Konusu 'Kültür Sanat Bilim Seyahat' forumundadır ve salvadore_xp tarafından 21 Temmuz 2008 başlatılmıştır.

Watchers:
Başlığı izleyen üye sayısı: 8 üye.
  1. salvadore_xp
    Offline

    salvadore_xp Üye

    Katılım:
    25 Kasım 2007
    Mesajlar:
    1.113
    Beğenileri:
    531
    Ödül Puanları:
    123
    Meslek:
    Öğrenci
    Yer:
    İstanbul and Giresun
    Okumak ayrı, yazmak ayrı mecralardır. Okumanın bir üst basamağı olarak nitelendirilmektedir yazmak. Çünkü kaleminizden dökülenlerin mesuliyeti size aittir ve yazının başarısı sizi onurlandırdığı gibi, başarısızlığı da sizi yerle bir edecektir.

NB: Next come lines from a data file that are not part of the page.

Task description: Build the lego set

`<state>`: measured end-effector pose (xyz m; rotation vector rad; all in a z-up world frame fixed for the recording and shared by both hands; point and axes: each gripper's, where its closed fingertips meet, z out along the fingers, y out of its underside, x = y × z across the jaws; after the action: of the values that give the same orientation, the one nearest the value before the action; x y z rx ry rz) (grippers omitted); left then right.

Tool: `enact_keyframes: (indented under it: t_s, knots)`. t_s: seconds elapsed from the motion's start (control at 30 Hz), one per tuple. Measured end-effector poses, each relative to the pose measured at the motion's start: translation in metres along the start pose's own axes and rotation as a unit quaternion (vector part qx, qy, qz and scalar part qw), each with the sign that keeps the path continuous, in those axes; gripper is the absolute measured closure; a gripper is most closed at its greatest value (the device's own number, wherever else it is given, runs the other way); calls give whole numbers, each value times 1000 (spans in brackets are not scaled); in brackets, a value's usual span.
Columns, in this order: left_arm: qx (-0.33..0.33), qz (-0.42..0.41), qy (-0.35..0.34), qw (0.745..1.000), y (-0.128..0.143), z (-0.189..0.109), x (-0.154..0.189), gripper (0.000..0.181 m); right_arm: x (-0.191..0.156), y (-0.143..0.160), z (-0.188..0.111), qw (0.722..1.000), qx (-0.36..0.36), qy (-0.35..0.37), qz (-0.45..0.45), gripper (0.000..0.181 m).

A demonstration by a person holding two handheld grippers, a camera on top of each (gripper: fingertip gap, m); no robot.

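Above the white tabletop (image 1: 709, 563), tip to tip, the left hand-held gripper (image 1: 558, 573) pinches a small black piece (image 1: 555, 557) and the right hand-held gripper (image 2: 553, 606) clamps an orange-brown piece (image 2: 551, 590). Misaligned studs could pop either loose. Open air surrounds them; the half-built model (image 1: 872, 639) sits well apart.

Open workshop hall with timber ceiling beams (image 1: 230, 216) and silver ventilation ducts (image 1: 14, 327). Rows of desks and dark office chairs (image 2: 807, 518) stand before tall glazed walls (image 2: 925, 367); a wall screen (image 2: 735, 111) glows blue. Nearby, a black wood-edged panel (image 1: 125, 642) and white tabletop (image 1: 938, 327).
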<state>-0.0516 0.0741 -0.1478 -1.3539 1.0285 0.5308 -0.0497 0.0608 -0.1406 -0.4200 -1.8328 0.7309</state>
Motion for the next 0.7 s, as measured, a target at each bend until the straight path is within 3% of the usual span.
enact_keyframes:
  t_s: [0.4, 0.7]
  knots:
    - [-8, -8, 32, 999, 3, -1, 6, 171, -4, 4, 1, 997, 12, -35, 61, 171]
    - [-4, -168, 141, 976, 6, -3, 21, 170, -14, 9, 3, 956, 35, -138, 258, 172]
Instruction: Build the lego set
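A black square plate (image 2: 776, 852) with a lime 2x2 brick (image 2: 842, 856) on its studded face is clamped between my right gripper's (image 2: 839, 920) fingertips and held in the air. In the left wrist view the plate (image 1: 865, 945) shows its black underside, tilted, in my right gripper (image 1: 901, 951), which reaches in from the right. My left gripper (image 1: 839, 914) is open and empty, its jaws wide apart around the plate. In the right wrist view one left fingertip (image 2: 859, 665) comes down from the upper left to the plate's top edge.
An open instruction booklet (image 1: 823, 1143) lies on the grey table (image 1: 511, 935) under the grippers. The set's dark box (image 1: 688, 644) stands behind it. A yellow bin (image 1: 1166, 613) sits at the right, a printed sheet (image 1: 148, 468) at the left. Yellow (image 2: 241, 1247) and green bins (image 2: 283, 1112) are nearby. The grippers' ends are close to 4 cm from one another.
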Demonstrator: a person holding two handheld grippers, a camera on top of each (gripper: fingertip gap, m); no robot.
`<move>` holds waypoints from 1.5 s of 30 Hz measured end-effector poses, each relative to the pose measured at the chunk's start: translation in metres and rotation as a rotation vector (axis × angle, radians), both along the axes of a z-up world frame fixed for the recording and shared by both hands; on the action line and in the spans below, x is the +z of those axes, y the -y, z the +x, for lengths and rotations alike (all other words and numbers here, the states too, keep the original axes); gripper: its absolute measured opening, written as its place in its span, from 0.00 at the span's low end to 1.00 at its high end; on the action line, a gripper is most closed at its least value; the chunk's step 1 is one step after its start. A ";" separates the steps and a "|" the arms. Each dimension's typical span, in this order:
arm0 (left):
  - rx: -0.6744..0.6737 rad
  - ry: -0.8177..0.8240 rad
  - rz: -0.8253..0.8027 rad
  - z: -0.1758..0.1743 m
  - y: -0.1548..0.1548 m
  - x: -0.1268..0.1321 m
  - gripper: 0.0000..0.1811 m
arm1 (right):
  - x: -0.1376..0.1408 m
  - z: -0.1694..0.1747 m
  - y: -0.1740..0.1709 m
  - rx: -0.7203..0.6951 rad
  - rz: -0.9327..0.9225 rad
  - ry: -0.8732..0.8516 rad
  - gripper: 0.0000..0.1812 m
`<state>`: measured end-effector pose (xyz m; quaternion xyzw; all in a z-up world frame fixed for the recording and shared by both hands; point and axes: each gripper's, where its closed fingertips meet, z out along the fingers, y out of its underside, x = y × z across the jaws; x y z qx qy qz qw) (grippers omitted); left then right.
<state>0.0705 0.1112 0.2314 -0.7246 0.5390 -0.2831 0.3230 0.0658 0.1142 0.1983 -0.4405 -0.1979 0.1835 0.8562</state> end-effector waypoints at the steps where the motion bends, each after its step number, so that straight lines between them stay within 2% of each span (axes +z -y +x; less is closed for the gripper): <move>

O zaman sorurumluk ister yazmak: cesaret ister, anlatmaya bilgi birikimlerinin olmasını ister, buna uygun bir üslup ister, akıcı ve zaman zaman keskin ifadeler ister, alanında uzmanlık ister, farklı düşünmeyi ve bunları sözselleştirmeyi ister, velhasıl insana dair tüm güzel sıfatları ister. Eserinizin güzelliği bu nadide sıfatlardan sayısal olarak ne kadar fazlasına sahip olduğunuza bağlıdır.
    Buraya kadar hiçbir problem yok. Fakat kişi bu sıfatlara sahip olup, olamadığının farkında mı? Eğer bu yönünün farkına varamamışsa bu yeteneği yok sayarak hayatına devam edecektir. Şuan aydın olan düşünürlerlerin, elit bir mevkide olmalarının sebebi bence içlerindeki potansiyelin farkında olmalarıdır, olaganüstü yeteneklerle, alğzında gümüş kaşıkla doğan bebekler olmaları değil.
    Kişi Body'i yapmadan genlerin bu spora ne kadar uygun olduğunu, kaslarının antremanlara ne kadar erken ve bariz tepki verdiği anlayamaz.
    Kişi, futbol kamplarına katılmadan, gerekli çalışmaları yapmadan, ne kadar kaliteli bir futbolcu olacağını bilemez.
    kişi, mesleğini icra etmeye başlamadan bu mesleği ne kadar iyi yapabileceği ve başarılı olabileceğini bilemez.
    kişi, yazma çalışmaları yapmadan, içindeki haznenin artık taşıp, insanlara ulaşmak istediğini bilemez.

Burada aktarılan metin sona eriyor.